Requirement.
Where the records below reach the line containing "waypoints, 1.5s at", start transcribing, and end with the line containing "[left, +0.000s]", exactly and with nothing else added.

(Data items)
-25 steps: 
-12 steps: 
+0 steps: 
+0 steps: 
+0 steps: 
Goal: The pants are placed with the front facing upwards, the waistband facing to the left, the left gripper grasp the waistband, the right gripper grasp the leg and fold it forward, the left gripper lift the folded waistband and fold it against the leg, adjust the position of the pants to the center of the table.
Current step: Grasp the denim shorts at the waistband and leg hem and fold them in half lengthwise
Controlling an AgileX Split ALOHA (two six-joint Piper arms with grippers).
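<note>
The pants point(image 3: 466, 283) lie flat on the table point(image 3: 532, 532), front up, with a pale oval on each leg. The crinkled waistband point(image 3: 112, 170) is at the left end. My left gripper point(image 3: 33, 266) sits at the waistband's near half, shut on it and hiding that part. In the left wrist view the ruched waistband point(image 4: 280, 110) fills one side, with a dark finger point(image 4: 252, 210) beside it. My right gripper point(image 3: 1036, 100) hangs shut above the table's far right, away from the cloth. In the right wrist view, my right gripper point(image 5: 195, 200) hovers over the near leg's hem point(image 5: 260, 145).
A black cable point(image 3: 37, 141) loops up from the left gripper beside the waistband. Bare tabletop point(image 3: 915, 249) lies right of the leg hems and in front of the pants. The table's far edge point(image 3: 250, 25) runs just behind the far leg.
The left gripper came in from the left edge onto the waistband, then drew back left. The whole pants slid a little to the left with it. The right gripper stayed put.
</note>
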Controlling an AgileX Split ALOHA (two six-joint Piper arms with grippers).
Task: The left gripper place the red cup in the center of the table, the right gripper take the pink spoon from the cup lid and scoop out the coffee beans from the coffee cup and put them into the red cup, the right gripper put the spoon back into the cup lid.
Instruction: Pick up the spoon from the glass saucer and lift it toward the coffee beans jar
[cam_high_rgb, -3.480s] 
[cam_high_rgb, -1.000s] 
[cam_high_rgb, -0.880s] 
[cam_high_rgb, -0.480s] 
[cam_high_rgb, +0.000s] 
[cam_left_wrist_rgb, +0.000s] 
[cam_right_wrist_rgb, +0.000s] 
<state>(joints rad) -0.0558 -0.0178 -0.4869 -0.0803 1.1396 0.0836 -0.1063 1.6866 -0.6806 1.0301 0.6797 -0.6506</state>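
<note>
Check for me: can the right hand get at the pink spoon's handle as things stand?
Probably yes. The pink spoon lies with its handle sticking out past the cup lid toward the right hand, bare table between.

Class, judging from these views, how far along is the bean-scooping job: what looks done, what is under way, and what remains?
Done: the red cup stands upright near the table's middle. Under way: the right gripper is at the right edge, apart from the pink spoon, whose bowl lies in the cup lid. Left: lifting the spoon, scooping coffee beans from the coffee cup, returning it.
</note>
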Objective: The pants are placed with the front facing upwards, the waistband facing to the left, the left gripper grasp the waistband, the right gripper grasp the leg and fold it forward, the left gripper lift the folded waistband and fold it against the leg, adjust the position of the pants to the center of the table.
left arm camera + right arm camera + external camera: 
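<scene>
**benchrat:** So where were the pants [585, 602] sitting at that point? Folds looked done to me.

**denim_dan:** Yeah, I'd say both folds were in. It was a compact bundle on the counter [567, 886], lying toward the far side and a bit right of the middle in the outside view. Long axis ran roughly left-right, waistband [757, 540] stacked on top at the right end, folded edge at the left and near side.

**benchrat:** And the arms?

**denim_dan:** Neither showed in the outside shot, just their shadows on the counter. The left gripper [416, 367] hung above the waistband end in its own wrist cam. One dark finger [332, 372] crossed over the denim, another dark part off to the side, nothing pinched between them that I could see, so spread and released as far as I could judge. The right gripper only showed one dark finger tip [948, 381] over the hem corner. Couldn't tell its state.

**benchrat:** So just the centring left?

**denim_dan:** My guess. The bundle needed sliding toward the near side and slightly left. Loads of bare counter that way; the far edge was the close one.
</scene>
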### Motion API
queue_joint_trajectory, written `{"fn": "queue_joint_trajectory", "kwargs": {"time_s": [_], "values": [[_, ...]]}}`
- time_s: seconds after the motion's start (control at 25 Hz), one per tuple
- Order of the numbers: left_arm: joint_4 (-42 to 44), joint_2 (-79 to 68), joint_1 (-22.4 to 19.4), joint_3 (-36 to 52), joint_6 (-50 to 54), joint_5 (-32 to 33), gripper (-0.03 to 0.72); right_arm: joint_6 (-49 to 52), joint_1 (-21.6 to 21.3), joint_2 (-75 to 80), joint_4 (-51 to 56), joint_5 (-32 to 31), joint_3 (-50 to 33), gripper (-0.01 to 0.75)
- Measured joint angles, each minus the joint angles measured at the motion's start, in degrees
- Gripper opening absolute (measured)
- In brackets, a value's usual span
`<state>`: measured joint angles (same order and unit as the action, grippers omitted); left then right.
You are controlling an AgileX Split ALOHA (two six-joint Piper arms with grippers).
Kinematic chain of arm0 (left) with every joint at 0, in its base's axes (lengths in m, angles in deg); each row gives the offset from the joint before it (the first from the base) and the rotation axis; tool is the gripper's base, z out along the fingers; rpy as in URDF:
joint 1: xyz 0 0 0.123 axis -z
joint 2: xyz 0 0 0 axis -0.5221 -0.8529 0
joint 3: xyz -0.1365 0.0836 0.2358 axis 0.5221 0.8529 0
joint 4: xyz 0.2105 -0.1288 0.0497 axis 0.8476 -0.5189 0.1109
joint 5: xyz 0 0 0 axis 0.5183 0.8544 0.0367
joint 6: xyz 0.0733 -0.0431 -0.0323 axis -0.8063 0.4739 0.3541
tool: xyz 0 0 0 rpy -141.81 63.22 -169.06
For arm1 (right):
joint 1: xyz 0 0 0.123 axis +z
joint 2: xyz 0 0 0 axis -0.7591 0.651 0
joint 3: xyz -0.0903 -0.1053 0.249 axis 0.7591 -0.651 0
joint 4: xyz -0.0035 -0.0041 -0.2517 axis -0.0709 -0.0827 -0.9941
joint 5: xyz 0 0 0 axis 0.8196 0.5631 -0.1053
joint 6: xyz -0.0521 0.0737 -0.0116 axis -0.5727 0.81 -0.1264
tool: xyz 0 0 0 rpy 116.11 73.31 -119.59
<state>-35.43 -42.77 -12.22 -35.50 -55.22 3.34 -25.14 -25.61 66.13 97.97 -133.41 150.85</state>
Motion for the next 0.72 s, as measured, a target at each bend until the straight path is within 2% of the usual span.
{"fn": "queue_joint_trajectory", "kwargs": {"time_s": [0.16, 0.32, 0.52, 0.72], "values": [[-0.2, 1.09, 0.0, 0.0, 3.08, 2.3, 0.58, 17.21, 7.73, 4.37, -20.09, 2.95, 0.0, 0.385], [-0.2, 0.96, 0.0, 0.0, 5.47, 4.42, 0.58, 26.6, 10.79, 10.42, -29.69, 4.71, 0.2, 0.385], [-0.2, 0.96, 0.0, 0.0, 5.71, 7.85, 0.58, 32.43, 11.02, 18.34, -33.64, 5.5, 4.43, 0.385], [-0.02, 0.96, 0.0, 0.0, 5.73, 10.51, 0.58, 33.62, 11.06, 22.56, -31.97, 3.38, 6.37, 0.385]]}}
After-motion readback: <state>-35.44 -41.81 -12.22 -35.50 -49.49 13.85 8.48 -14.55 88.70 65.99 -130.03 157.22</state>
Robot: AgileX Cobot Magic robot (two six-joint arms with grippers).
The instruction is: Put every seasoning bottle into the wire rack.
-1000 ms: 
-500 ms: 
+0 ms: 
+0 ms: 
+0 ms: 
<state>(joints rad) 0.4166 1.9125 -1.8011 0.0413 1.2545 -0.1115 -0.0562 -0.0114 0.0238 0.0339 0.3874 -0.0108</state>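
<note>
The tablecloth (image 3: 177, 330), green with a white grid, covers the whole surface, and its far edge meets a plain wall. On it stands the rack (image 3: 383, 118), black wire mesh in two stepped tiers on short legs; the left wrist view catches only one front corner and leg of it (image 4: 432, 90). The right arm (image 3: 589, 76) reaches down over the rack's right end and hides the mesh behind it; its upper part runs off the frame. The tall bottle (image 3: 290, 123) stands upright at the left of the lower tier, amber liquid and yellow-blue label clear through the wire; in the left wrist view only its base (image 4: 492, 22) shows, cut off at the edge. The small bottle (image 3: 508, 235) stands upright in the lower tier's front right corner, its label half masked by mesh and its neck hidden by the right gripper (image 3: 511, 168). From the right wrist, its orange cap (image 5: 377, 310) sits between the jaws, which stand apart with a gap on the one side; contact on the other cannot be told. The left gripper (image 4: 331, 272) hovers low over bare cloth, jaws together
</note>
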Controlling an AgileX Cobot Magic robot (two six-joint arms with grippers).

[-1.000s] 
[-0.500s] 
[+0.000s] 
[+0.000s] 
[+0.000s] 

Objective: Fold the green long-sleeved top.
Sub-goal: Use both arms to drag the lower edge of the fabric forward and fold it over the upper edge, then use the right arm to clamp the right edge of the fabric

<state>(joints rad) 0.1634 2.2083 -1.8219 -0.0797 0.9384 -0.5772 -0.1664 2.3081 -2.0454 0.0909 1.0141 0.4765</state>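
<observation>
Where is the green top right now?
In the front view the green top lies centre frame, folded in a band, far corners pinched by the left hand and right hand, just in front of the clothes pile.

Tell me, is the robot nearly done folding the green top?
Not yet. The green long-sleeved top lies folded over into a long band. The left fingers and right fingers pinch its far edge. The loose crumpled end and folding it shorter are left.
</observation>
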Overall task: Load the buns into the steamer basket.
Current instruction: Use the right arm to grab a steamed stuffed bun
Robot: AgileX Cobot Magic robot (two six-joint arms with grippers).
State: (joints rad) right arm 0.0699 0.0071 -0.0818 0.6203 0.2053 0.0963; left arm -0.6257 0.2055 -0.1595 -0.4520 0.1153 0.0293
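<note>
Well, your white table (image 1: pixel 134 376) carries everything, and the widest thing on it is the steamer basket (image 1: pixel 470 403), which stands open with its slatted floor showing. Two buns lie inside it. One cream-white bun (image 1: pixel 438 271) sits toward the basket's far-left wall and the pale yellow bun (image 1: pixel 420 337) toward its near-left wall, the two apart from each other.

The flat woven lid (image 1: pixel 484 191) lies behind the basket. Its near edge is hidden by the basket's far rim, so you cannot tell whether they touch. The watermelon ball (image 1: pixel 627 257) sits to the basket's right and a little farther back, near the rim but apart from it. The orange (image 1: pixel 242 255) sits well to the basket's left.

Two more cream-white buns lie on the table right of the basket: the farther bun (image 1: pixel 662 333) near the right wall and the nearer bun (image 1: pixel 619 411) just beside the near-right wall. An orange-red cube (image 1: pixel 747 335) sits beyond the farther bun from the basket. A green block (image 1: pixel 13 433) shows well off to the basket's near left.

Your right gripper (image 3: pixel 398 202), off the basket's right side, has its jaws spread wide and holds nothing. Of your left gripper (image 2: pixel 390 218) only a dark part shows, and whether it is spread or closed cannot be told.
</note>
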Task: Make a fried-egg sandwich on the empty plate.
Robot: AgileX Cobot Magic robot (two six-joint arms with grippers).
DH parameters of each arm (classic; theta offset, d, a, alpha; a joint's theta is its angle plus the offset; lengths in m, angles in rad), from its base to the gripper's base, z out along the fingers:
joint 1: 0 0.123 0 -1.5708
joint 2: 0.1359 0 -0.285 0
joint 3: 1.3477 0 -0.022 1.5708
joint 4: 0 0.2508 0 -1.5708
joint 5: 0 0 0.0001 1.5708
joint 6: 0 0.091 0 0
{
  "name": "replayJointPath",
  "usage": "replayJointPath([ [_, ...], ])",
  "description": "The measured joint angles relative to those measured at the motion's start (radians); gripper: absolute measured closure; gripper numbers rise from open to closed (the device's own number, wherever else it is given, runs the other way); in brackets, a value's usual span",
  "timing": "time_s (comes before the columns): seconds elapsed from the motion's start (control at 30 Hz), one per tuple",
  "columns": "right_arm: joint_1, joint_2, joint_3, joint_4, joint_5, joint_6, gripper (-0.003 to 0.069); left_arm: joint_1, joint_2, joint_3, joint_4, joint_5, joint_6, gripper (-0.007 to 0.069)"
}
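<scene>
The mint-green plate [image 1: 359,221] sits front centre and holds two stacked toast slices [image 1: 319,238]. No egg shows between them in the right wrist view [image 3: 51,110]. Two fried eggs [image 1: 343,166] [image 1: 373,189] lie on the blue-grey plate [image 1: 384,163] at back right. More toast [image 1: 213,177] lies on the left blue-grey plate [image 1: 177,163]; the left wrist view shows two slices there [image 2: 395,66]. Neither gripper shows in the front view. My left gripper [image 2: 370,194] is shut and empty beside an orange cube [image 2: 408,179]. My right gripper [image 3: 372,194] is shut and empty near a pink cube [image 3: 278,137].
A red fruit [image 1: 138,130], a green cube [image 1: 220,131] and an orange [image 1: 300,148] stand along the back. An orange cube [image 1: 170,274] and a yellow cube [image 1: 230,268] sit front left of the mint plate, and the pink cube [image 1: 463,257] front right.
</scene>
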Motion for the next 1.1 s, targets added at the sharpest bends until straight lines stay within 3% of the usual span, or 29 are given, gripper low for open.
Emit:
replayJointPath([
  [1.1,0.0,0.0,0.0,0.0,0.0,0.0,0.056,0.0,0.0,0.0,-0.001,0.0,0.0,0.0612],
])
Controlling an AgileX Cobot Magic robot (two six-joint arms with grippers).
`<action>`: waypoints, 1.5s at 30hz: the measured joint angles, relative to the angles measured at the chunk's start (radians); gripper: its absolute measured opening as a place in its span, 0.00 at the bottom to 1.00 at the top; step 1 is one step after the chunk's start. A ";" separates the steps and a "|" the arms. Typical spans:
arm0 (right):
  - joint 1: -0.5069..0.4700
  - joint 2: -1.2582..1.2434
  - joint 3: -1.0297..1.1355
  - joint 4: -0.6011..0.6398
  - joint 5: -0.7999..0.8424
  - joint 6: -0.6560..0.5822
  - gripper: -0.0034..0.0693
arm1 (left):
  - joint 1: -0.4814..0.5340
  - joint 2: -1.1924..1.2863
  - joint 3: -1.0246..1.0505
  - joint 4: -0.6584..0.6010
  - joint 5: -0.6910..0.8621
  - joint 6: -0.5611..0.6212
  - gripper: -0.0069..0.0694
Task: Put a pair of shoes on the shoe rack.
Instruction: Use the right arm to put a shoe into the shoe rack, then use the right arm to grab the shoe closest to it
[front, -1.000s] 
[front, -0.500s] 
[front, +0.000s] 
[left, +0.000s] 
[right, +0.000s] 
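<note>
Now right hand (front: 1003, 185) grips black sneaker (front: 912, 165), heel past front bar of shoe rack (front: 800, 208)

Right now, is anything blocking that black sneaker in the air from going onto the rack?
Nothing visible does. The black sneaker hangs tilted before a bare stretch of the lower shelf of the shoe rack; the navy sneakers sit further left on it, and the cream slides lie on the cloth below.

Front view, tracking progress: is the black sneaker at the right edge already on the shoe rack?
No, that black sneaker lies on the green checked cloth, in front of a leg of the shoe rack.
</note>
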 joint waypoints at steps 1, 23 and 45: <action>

Solution to the exercise.
`<action>`: waypoints, 1.5s at 30hz: the measured joint angles, relative to the angles measured at the chunk's start (radians); gripper: its absolute measured opening as a place in its span, 0.00 at the bottom to 1.00 at the top; step 1 is one step after the chunk's start. A ";" separates the steps and a "|" the arms. Typical spans:
arm0 (right):
  - joint 1: -0.5069..0.4700
  - joint 2: -1.2582..1.2434
  - joint 3: -1.0297..1.1355
  - joint 4: -0.6011..0.6398
  - joint 5: -0.7999..0.8424
  - joint 6: -0.6560..0.5822
  - gripper: -0.0034..0.0693
arm1 (left):
  - joint 1: -0.4814..0.5340
  - joint 2: -1.1924..1.2863
  - joint 3: -1.0246..1.0505
  - joint 4: -0.6584..0.6010
  - joint 5: -0.6910..0.8621
  - joint 6: -0.5611..0.6212
  - gripper: -0.0069..0.0694
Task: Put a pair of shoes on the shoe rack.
Instruction: Use the right arm to put a shoe into the shoe rack, then use the right arm to grab the shoe closest to it
[front, -1.000s] 
[front, -0.500s] 
[front, +0.000s] 
[left, +0.000s] 

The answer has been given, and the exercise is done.